Each of these variables need to be analyzed an understood. As organizations grow often these decisions are initially made without significant review. For example, if an organization grows through acquisition, new facilities are incorporated into the existing network. To optimize, you need to analyze each facility of the network and determine the correct number of locations and where they should be located, including existing locations or considering new, candidate locations.
- Product Design
In addition to location, an important logistical decision is production strategy. The way a company decides how to manufacture their products has important implications for location, transportation and inventory storage. The production strategy is largely realized at the product design and development stage. Possible strategies include:
- Highly standardized products – high volume, low variation
- Mass customization – customized products on standardized modules
- Postponement – standard products, customized later in the supply chain closer to the customer
- Push/pull – Push items are inventory items often with long lead times, pull items are sub-assemblies built from inventory items that are pulled as production is required
- Mix model production – allows for production of various products on one production line
- Job shop – ultimate flexibility, each product is different and may follow a different flow through the plant
Each strategy has positive and negative impacts, often trading flexibility for cost.
Transportation costs are by far the largest of all supply chain costs. Facility location will have a significant impact on transportation costs, but even once the locations are determined, we can still look to minimize transportation cost by minimizing the distance products are moved via optimal routing.
- Routing Vehicles
Vehicle routing at its core is minimizing the cost, time or distance to serve your customers. Depending on the business, you might need one vehicle per customer because your product or customer orders are large and require a full truck. In this situation, finding the optimal (minimum cost) route per customer is relatively simple.
If your average customer order size is smaller and multiple orders are grouped together, then the optimal routing becomes more complicated. You are still trying to minimize the cost, time or distance to serve your customers, but there are additional variables and constraints to consider: capacity of vehicles, time windows for customers to receive orders, and backhaul – is there anything the vehicle can pick up and bring back to the factory or warehouse. Once incorporated an optimization model can determine the lowest cost route that meets all of the business constraints.
- Transportation Mode
There are different modes of transportation (ship, rail, tractor-trailer (full truck or less-than-truckload), box-truck, van, plane) that come with different tradeoffs. Each mode has a level of speed and flexibility. As speed and flexibility increases, so does the cost of the transportation.
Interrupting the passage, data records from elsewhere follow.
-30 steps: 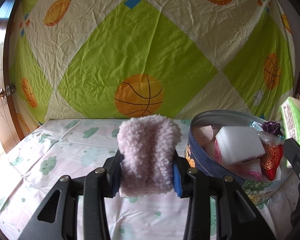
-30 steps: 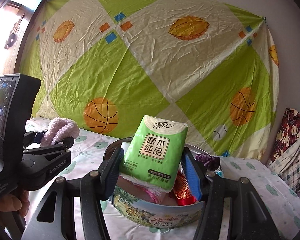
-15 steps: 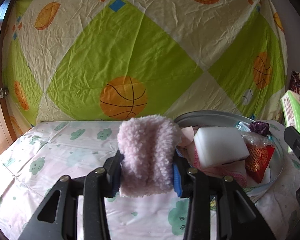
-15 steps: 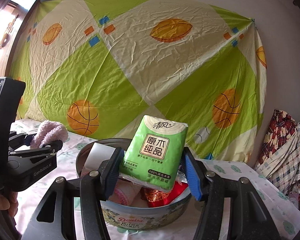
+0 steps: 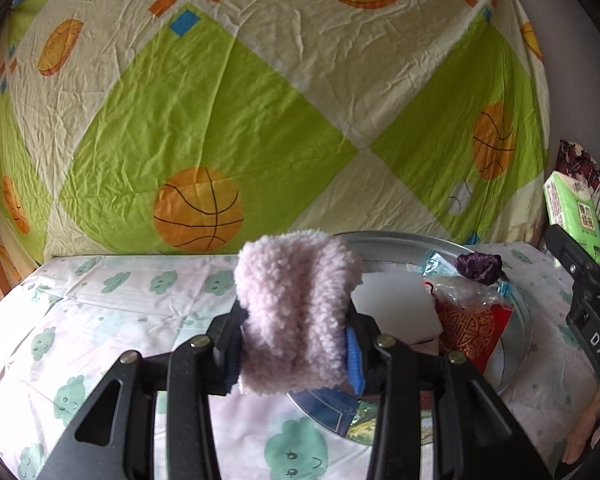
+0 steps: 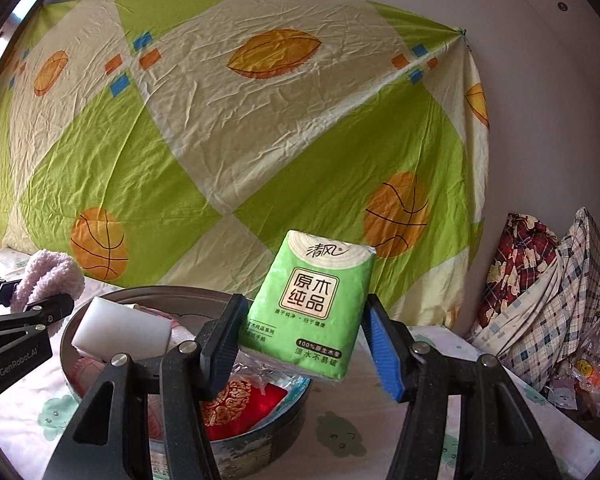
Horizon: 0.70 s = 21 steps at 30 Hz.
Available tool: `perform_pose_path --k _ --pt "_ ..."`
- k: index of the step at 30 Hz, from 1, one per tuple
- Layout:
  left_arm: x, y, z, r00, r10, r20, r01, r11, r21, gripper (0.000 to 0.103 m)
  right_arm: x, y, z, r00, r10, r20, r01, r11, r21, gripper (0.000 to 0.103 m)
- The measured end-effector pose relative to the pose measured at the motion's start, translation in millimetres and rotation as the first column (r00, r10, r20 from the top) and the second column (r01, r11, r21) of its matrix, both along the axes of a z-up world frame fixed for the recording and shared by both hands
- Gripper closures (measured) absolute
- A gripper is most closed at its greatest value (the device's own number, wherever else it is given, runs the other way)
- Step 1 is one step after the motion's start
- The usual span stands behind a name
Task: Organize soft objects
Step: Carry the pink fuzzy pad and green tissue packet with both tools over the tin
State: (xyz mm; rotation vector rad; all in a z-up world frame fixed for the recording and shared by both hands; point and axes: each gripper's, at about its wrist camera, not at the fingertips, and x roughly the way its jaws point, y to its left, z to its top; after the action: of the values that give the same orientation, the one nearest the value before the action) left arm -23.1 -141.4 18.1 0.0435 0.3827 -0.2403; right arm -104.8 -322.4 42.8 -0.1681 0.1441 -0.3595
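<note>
My left tool (image 5: 296,354) clamped on the pink fleece cloth (image 5: 296,316), round tin (image 5: 520,320) at its 2 o'clock, my right tool (image 6: 304,344) gripping the green tissue pack (image 6: 312,308) above the tin's rim

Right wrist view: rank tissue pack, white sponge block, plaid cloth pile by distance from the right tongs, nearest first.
1. tissue pack: clamped in the right tongs.
2. white sponge block: left, inside the tin.
3. plaid cloth pile: far right, by the wall.
</note>
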Motion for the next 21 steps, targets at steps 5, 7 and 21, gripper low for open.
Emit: perform_pose_path --k 5,7,21 --pt "1 -19 3 1.0 -0.031 0.003 0.031 1.0 -0.001 0.063 8 -10 1 1.0 -0.026 0.005 0.026 1.0 -0.007 0.042" --pt "3 -26 5 0.999 -0.039 0.002 0.039 0.999 -0.009 0.063 12 -14 1 0.999 -0.038 0.007 0.038 0.999 -0.015 0.042" --pt "23 -52 8 0.998 -0.062 -0.028 0.06 0.997 -0.045 0.063 50 -25 6 0.999 -0.044 -0.007 0.044 0.998 -0.038 0.042"
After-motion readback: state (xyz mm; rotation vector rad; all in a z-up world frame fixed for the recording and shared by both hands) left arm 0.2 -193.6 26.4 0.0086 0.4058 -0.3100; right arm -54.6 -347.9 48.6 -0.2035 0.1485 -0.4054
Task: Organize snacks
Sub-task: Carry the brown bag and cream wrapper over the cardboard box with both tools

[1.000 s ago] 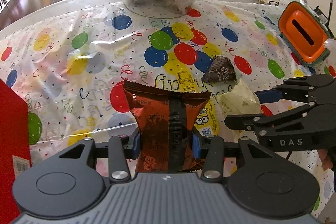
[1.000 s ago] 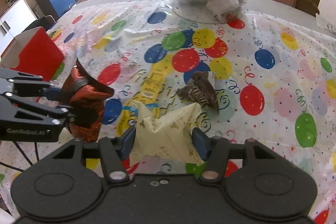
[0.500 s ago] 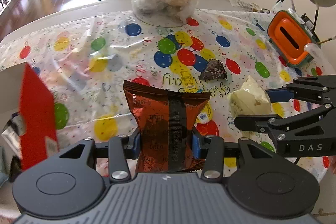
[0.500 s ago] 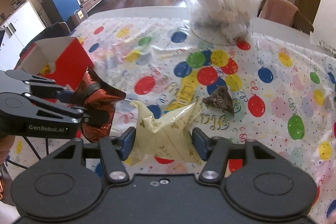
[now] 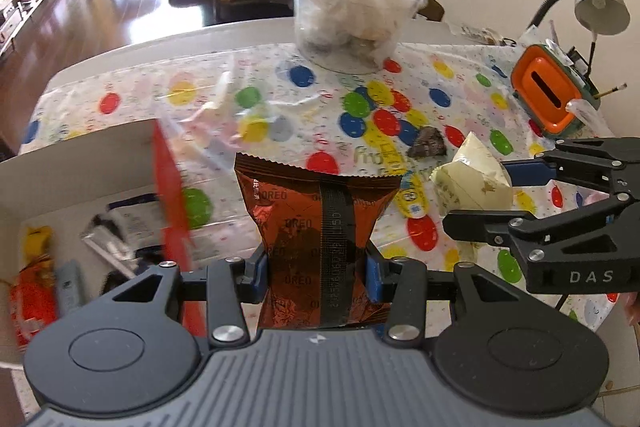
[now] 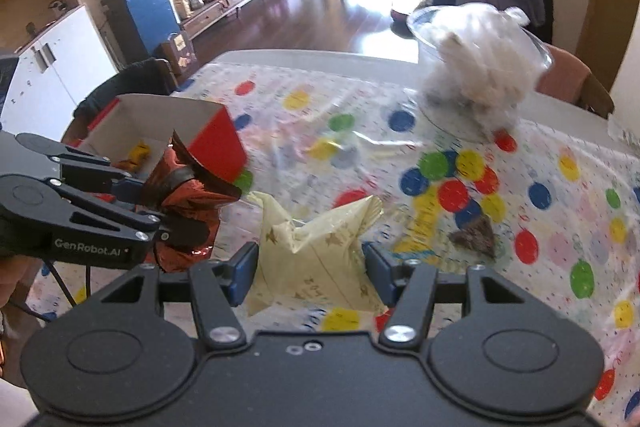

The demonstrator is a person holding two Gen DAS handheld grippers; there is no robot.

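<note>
My left gripper (image 5: 316,273) is shut on a red-brown Oreo packet (image 5: 316,227), held upright above the table. The same Oreo packet (image 6: 192,215) shows at the left of the right wrist view, in the left gripper (image 6: 138,205). My right gripper (image 6: 311,273) is shut on a pale yellow snack bag (image 6: 316,259), also lifted; that yellow bag (image 5: 474,183) and right gripper (image 5: 480,195) appear at the right of the left wrist view. A red-sided open box (image 5: 60,187) with several snacks inside sits at the left. A small dark chocolate pack (image 5: 430,143) lies on the balloon tablecloth (image 5: 240,99).
A clear tub (image 5: 352,11) stuffed with white bags stands at the table's far side. An orange-lidded container (image 5: 546,95) and a silver desk lamp (image 5: 600,3) are at the far right. A small yellow wrapper (image 5: 412,199) lies on the cloth.
Both grippers have risen and pulled back from the table with their packets still gripped. The red box has come into fuller view at the left, its inside now showing.
</note>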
It is important to analyze your business and the transportation needs – cheaper isn’t always better in this situation. If your product has a high inventory value and obsolescence happens relatively quickly, then you likely would not want to use slow modes of transportation but could consider flying your goods. Rail is often a very affordable mode of transportation, but again if you need to have flexibility or multiple stops for your products this might not be the best choice.
- Location and number of facilities
This decision is similar to the decision around production locations and number of facilities. The main difference is that storage is not adding value to the product, so the key things to balance are cost and customer service. Additional storage locations typically increase both cost and customer service.
Defining customer service expectations is key to determining the correct storage network. For example, if you can deliver to a customer ins 3 or 4 days and meet their expectations, your storage needs will vary significantly from a business whose customers expect their product in one day. Below is a summary of potential storage locations (each diamond is a potential site) with their cost and service level. The locations above the line are less efficient – either costing more or providing a lower service levels than the locations on the line.
Ultimately the decision is choosing between cost and customer service. Any location on the line could be a good choice, but how you balance the tradeoff will vary depending on your business.
- Type of facility
When building or buying a inventory storage site it is important to plan its purpose. The purpose will impact location select, layout, and racking or shelving design.
- Direct-to-Consumer – order-fulfillment facilities, high volume of small single item pick orders
- B2B warehouse – large multiple pallet orders
- Crossdock Warehouse – breakdown pallets from suppliers into boxes for individual stores
- Value Added Provider – final customization or packaging provided at storage location just prior to shipping
- Retail Store – not always considered a storage location, but it does hold inventory
When considering your network on storage locations, it is important to note that each location may not just serve one purpose. You could have a warehouse that is both direct-to-consumer, but also fills B2B orders.
We worked with an organization whose business grew to support exactly these two different situations. They had large national accounts buying pallets of specifics items. These same items were being sold in single unit direct-to-consumer orders, which had to be fulfilled from the same warehouse. To support this, we created multiple locations in their warehouse for these same items. On one side of the warehouse was the national accounts section which held pallets of these products. On the other side of the warehouse were narrow-aisle racks which held smaller volume of these products but supported a quick and easy picking process to enable fast fulfillment of small customer orders.
- Inventory levels
Similar to number and location of storage facility, inventory levels require the decision of cost versus customer service. Holding more inventory will support higher service levels. The more inventory that you hold, the more likely you will be to have the product in stock when a customer wants it. But there is a cost to holding inventory. The cost is more than just the financial holding cost of having a product which you have already paid for sitting in your warehouse. The more inventory you hold, the higher your chance for that product to turn obsolete, break, or be lost before you are able to sell it.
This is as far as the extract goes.